◆ EXERCISE ◆
Look through the records below and say how many lines include "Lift". Give only that number.

[Dataset excerpts]
--

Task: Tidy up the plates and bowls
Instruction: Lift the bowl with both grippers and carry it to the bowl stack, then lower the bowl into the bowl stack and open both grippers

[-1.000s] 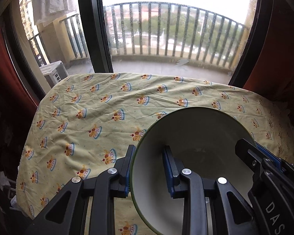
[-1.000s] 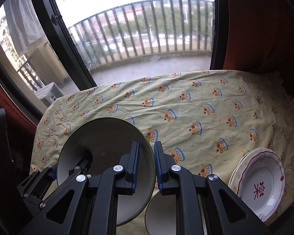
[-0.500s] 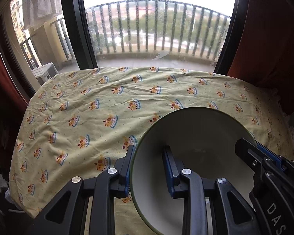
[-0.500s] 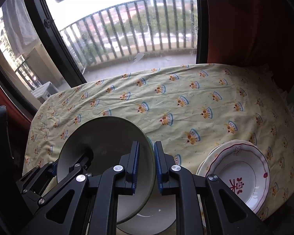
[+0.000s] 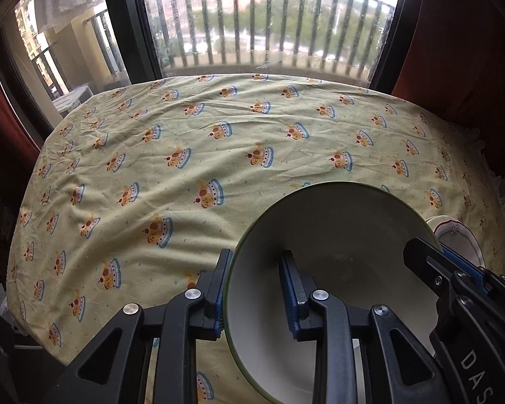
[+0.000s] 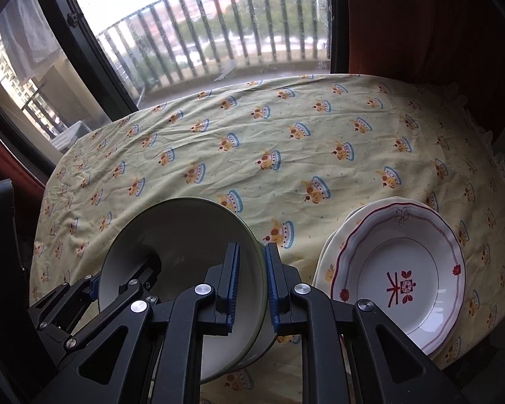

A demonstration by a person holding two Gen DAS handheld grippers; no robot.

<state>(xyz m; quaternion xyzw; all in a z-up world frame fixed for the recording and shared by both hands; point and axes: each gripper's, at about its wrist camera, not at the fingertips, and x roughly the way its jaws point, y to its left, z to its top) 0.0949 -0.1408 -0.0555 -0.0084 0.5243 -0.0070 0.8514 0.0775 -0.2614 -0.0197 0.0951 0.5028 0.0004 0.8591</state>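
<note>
A large pale bowl with a green rim (image 5: 336, 235) hangs tilted over the near part of the table, held from both sides. My left gripper (image 5: 256, 256) is shut on the bowl's left rim, one finger inside and one outside. My right gripper (image 6: 252, 247) is shut on the bowl's (image 6: 185, 235) right rim in the same way. Part of another pale bowl (image 6: 261, 353) seems to show just beneath it. A stack of white plates with red trim (image 6: 397, 269) lies to the right, and its edge (image 5: 458, 235) peeks out behind the bowl in the left wrist view.
The table wears a yellow cloth with crown prints (image 5: 219, 141). Its far edge meets a window with a dark frame (image 5: 128, 23) and a balcony railing beyond. A red curtain (image 6: 421, 17) hangs at the right. The plates sit near the table's right front edge.
Both grippers have carried the bowl lower and toward the plates. The plate stack has grown larger in the right wrist view. Both grips on the rim are unchanged.
</note>
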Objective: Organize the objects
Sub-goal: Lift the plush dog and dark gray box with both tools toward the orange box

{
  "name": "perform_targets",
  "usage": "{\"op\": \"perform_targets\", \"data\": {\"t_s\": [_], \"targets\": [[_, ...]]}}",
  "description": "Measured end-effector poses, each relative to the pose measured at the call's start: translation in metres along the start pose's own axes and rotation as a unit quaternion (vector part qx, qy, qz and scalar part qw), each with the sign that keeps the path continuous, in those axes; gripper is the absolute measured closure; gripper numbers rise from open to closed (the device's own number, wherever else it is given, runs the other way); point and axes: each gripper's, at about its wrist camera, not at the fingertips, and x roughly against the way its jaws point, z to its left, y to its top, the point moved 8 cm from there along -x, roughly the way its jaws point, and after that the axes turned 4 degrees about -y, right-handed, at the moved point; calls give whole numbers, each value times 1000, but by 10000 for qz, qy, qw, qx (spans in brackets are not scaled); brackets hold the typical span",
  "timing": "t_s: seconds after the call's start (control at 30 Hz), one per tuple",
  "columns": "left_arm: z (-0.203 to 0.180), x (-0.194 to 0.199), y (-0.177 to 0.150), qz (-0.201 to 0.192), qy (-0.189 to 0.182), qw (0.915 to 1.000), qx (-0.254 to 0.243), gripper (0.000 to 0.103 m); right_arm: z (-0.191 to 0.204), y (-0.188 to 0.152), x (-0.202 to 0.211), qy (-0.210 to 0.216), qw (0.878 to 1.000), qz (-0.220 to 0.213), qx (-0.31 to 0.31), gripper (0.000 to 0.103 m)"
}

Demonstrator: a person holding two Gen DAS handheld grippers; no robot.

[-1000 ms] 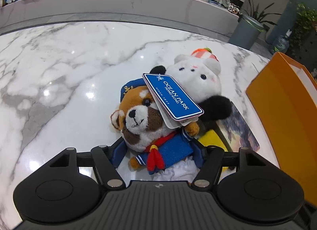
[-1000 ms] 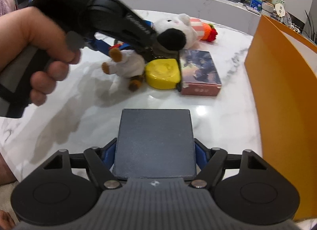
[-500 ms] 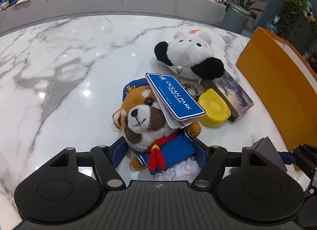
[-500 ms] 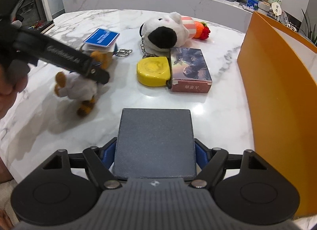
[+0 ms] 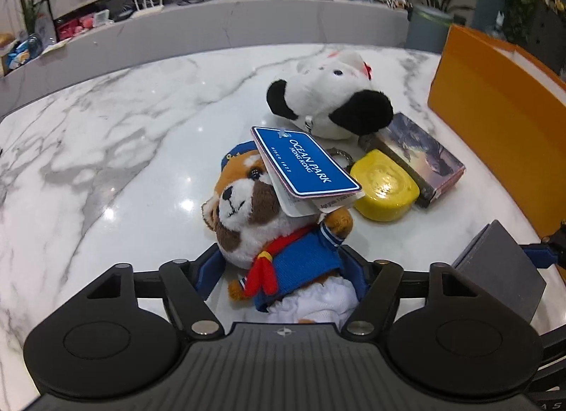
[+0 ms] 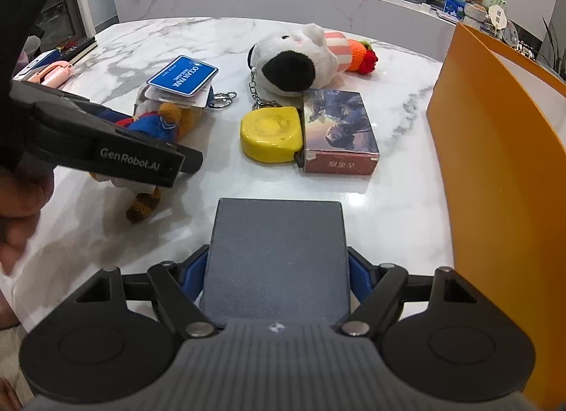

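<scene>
White marble table [image 6: 396, 198] with grey veins spreads out under both my grippers, and a long counter cluttered with small items runs behind it. My left gripper [image 5: 279, 269] has the red panda plush [image 5: 269, 227] in its sailor suit between its blue pads, its jaws closing on the toy's body; a blue Ocean Park tag [image 5: 304, 163] lies across the plush's head. My right gripper [image 6: 277, 269] is clamped on a flat dark grey box [image 6: 277, 255], held just above the table. Ahead of it a yellow tape measure [image 6: 270, 133] sits touching a picture-covered card box [image 6: 338, 127], and a black-and-white plush [image 6: 293, 60] with a keychain lies just behind them, an orange crocheted piece [image 6: 361, 53] at its far end. Along the right edge stands the tall orange box [image 6: 495, 149], its wall upright; I cannot see what is inside it. A pink object [image 6: 53, 73] rests at the table's far left corner.
</scene>
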Motion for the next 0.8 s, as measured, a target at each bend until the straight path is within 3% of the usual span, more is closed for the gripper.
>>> {"op": "perform_targets", "data": {"t_s": [0.43,0.5,0.8], "targets": [[-16,12,-9,319,-199,9993,-80,43,-6,-8,8,1,9998,74,-180,26],[-20,15,-10,326,-248,9991,-58,52,-8,-10,10,10,9996,96,-249,26],[-27,36,-6,263,-290,9992,-88,57,-20,-10,31,-6,9991,-19,-428,26]]}}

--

◆ RESULT FOR THIS EXERCISE ◆
2